Phosphogypsum (PG) is an industrial waste generated during the industrial production of phosphoric acid and is one of the major solid wastes in China [1]. Phosphogypsum is emitted at a rate of more than 200 million tons per year worldwide [2,3]. To date, the cumulative stockpile has reached more than 3 billion tons worldwide [4], but the comprehensive utilization rate of phosphogypsum is only about 25% in China [5,6]. The main way to handle phosphogypsum is to store it in open-air stockpiles above ground level, which not only places great pressure on the ecological environment but also wastes a large amount of valuable land resources [7,8]. At the same time, the heavy metal ions in phosphogypsum also pollute groundwater resources [9,10]. Therefore, improving the utilization of phosphogypsum is an effective way of eliminating phosphogypsum and reducing the environment pollution it causes.

The main component of PG is gypsum (CaSO₄·2H₂O), which is an air-hard cementitious material [11]. PG, as the main raw material, is used to prepare green cementitious materials, which could eliminate a large amount of PG. Unlike Portland cement production, requiring “two-stage grinding and one-stage calcination”, phosphogypsum-based cementitious materials (PBCMs) can be prepared without such energy-intensive processes, which could significantly reduce CO₂ emissions and the consumption of energy and resources [12]. In recent years, the preparation of PBCMs has attracted increased attention among scholars. Huang et al. [13] prepared phosphogypsum-based calcination-free cement with phosphogypsum, steel slag, ground granulated blast-furnace slag, and limestone. Amrani et al. [14] focused on the stabilization of PG by stabilizers, such as clayey soil, fly ash, lime, and calcareous material.
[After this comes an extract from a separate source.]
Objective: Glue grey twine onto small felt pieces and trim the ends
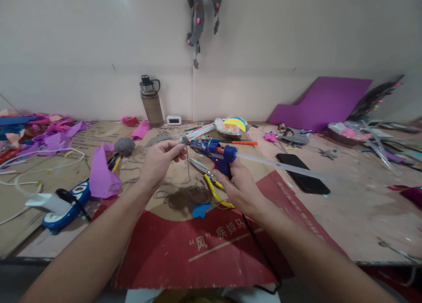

PBCMs have a high strength in later age. Lam et al. [15] prepared phosphogypsum–slag cement with phosphogypsum, slag, cement, and quicklime, and the 28 d paste compressive strength could reach 40 MPa. Chen et al. [16] prepared foamed phosphogypsum-based composite cementitious materials with hemihydrate phosphogypsum, fly ash, and lime, and their 28 d compressive strength could reach 14.08 MPa. Liu et al. [17,18] prepared a phosphogypsum-based all-solid-waste geopolymer with phosphogypsum, recycled fined powder, and ground granulated blast-furnace slag by using sodium hydroxide and water-glass as alkalinity activators, and its 28 d compressive strength could exceed 30 MPa. Additionally, PBCMs exhibit excellent durability, which affects their service life [19]. Zhang et al. [20] found that PG could inhibit material shrinkage. This is because of the slight expansive behavior of gypsum during the early stage, improving long-term performance [21,22]. Pinto et al. [23] found that PBCMs exhibited a good sulfate resistance. Pratap et al. [24] worked on the impact of varying PG contents on the chloride resistance and indicated that the mix exhibited the lowest chloride penetration when the content of PG was 30%.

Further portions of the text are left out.